BCB744 Intro R Example 1

Below is an example of a test or exam question similar to those you may encounter in the BCB744 Intro R course.

This is a practice exercise. While I will not assess your script, I will provide a rubric to guide your self-evaluation. You are expected to complete the task within the allocated time and submit your script to iKamva by the deadline. This allows me to track participation, and I have reason to believe that engagement with these practice tasks correlates with improved performance in the final exam—a hypothesis supported by prior observations.

For your own benefit, I strongly encourage you to work independently.

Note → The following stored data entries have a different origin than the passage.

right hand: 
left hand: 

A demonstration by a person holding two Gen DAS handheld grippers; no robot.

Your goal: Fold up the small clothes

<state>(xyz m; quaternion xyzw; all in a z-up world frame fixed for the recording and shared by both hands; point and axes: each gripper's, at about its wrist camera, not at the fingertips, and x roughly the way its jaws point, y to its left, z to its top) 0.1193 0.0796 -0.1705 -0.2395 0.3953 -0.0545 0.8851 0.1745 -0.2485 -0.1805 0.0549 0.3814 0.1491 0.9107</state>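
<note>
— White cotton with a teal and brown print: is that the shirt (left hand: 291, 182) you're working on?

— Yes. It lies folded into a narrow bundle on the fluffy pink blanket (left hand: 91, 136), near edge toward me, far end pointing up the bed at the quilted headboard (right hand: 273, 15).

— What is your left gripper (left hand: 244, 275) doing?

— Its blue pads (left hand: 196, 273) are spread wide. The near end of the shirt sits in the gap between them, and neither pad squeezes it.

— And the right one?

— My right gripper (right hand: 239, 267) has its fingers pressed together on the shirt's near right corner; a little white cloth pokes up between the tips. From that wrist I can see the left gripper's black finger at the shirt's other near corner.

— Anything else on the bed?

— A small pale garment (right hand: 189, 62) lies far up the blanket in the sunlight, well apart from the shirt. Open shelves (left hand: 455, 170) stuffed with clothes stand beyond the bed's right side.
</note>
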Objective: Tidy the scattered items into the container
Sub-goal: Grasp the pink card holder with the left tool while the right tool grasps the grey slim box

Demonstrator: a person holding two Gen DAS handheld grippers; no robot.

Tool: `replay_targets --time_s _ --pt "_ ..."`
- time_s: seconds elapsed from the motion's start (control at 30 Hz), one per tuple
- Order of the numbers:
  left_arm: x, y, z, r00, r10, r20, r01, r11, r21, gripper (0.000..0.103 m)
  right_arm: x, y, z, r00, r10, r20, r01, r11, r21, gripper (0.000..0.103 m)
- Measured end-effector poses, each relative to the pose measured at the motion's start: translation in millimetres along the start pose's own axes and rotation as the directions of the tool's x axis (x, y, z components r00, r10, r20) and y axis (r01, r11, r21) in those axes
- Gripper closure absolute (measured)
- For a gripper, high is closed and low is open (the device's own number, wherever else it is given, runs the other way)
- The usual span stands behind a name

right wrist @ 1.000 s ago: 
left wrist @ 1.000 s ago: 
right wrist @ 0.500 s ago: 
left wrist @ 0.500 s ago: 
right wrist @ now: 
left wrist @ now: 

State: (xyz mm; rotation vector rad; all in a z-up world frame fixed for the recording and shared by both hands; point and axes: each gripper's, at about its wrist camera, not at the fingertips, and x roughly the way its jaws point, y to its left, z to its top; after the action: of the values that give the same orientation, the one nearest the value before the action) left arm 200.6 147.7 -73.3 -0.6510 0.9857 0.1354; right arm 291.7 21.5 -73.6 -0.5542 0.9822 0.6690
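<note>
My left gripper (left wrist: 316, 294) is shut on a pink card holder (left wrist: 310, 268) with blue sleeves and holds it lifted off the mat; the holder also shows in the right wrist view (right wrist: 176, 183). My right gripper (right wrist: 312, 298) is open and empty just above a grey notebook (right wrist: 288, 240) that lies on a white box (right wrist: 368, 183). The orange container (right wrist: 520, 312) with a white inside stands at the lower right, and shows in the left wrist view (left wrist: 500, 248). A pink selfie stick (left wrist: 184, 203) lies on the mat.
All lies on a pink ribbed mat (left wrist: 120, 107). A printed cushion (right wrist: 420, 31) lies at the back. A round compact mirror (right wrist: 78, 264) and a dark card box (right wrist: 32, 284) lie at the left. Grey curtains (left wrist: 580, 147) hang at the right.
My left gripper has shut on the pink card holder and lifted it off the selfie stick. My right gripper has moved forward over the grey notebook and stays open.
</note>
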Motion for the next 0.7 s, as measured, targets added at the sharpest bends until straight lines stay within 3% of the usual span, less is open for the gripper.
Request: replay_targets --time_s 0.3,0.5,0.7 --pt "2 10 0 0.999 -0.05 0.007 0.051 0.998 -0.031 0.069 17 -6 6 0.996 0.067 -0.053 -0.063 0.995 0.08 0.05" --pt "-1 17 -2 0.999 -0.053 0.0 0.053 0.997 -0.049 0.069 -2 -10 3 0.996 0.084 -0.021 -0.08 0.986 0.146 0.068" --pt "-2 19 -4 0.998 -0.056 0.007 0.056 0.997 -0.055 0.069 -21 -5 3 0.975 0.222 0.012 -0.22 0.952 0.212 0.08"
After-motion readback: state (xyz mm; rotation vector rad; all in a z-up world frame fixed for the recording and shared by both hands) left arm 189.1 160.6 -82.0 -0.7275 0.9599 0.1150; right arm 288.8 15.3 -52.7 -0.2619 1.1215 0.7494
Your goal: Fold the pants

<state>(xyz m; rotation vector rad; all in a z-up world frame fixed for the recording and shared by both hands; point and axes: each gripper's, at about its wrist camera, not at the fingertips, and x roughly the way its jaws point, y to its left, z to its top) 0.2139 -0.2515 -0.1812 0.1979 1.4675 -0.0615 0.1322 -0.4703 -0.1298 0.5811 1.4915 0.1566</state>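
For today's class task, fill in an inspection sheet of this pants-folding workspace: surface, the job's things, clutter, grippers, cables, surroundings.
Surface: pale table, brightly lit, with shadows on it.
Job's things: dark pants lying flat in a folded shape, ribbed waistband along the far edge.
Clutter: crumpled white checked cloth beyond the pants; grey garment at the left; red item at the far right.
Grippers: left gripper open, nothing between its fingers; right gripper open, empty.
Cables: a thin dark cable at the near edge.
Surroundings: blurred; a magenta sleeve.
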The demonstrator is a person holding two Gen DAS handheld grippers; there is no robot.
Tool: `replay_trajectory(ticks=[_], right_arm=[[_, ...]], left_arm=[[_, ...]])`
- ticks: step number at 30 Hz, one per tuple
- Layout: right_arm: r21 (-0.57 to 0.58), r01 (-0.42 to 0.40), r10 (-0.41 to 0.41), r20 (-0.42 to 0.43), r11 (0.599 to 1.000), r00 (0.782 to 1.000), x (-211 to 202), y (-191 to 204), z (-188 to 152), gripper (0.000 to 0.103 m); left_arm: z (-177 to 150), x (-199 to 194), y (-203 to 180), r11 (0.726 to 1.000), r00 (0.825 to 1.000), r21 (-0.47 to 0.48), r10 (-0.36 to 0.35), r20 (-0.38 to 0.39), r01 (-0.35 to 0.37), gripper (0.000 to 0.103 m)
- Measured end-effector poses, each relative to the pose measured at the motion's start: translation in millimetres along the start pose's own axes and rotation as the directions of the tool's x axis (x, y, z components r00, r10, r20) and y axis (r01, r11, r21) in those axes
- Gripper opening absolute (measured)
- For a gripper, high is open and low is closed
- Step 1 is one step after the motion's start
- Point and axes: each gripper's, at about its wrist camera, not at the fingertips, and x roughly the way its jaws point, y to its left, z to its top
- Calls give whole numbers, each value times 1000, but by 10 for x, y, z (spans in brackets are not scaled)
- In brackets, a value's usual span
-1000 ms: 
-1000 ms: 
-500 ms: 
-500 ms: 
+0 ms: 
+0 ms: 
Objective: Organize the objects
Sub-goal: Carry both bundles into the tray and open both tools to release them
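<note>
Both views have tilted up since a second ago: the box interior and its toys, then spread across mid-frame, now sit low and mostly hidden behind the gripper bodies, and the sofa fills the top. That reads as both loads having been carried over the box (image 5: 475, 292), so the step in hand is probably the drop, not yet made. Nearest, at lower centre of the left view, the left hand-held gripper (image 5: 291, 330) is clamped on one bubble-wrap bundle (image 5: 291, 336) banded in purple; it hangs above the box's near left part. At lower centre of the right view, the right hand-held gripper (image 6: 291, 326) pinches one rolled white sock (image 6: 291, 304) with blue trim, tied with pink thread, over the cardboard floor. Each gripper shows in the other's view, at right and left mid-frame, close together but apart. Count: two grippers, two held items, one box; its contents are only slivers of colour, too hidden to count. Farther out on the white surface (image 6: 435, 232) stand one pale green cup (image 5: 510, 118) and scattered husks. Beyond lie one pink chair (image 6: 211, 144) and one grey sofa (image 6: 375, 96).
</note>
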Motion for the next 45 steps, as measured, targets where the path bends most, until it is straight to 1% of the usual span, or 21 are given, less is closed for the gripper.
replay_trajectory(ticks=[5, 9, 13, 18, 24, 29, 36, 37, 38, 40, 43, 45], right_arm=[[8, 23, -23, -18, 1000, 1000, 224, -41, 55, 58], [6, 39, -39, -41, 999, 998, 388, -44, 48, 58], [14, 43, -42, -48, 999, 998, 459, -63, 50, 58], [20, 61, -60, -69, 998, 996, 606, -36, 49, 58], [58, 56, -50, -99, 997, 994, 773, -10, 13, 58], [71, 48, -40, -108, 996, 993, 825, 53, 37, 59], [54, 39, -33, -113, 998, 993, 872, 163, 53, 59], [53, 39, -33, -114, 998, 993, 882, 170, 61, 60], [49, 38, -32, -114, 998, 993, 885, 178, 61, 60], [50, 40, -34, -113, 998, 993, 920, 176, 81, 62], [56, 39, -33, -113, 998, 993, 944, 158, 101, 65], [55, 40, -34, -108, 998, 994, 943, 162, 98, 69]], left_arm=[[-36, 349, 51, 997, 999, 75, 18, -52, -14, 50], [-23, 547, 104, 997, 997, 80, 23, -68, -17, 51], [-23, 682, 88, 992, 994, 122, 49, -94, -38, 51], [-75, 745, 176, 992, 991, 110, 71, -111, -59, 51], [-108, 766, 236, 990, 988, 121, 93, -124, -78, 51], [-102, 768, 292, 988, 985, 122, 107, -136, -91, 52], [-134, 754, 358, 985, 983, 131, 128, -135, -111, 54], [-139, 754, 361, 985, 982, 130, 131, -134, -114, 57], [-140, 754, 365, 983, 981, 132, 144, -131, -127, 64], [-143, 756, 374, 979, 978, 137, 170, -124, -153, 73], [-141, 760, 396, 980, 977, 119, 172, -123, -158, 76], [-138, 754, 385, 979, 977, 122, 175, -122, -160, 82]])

Doing so will ensure that you develop the problem-solving skills necessary for success in the final assessment.

Due date: Monday, 17 February 2025, 17:00.

Part A

The following is an example of a theory-based question. Your task is to provide a written response in paragraph form, explaining the purpose and functionality of the given R script.

You are permitted to use only the R help system to complete this task. Collaboration with others is strictly prohibited.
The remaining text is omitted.